ABOUT THIS TASK: Check each line of the data for "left" and select those that have it.

**** SOURCE MATERIAL ****

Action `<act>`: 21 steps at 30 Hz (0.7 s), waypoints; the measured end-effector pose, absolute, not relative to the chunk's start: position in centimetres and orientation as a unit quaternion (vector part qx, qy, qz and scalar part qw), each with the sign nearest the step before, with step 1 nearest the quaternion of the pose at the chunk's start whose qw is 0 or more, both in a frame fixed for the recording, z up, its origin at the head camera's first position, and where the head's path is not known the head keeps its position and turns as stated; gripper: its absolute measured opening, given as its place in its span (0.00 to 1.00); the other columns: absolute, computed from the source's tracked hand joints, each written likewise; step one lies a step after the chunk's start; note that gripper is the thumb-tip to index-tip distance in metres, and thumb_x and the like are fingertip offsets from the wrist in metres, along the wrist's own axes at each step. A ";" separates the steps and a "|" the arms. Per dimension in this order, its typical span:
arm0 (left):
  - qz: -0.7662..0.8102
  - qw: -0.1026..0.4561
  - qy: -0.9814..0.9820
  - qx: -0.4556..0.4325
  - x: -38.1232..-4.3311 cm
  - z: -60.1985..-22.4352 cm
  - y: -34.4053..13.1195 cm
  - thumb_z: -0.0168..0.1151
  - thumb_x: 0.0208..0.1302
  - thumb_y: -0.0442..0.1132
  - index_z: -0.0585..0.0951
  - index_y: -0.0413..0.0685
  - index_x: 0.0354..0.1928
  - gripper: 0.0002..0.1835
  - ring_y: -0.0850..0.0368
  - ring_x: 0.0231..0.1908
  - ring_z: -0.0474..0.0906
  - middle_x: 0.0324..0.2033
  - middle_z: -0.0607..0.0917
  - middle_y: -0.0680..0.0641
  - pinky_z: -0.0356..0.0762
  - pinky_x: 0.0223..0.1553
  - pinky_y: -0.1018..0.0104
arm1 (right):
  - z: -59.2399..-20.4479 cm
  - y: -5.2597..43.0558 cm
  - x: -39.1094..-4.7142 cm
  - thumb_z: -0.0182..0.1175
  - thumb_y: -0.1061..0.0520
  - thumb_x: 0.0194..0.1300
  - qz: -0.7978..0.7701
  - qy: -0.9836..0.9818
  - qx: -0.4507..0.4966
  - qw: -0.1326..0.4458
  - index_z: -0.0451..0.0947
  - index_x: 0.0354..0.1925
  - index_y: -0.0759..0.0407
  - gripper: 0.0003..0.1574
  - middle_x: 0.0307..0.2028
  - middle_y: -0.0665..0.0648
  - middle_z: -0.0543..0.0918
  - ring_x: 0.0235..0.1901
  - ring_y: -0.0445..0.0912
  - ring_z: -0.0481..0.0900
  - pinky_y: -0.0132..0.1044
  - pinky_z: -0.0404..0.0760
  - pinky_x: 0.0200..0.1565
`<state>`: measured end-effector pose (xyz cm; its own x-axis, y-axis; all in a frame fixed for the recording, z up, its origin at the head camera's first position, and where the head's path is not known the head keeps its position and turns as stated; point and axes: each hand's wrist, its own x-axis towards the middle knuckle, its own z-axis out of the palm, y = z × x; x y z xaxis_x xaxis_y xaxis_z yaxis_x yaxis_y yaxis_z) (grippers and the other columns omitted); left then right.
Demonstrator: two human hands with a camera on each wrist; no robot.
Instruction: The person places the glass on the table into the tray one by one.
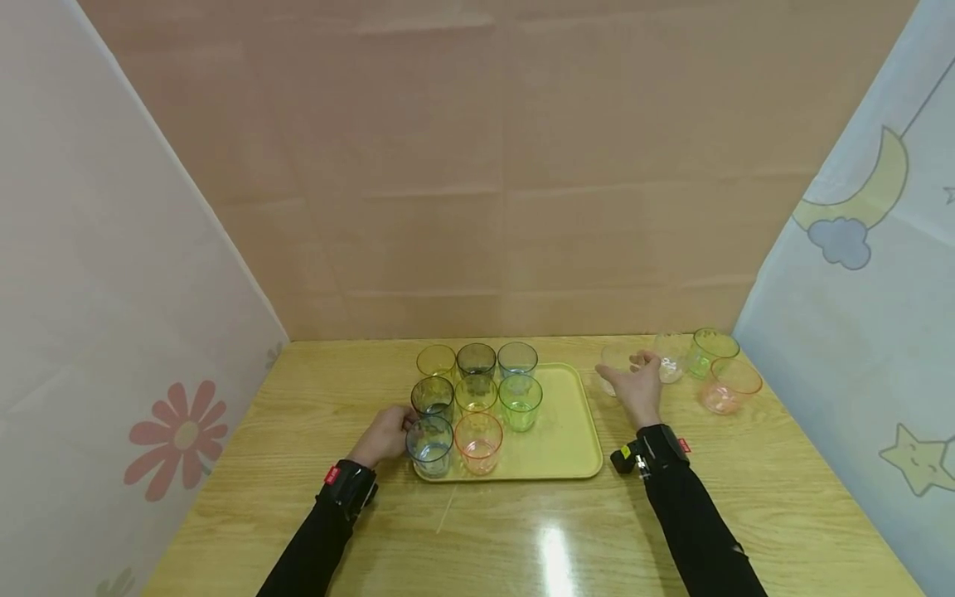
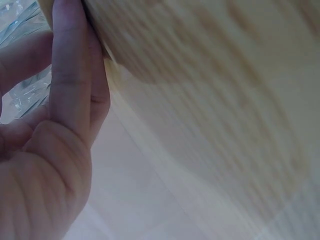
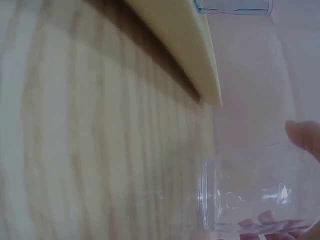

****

SOLUTION TO THIS TASK:
arm0 (left):
`<state>`: measured end-effector pose (xyz cm; its own x-axis, y-axis; all in a frame fixed for the recording, z up, its origin at the head camera's first position, and where the head's path is not known the head keeps its position and turns as stated; point and axes: each hand's wrist, its own x-axis towards the middle knuckle, its own z-axis out of the palm, y = z × x; x y z xaxis_x xaxis_y xaxis_z yaxis_x yaxis_y yaxis_z) (grippers and the other columns omitted); left then right.

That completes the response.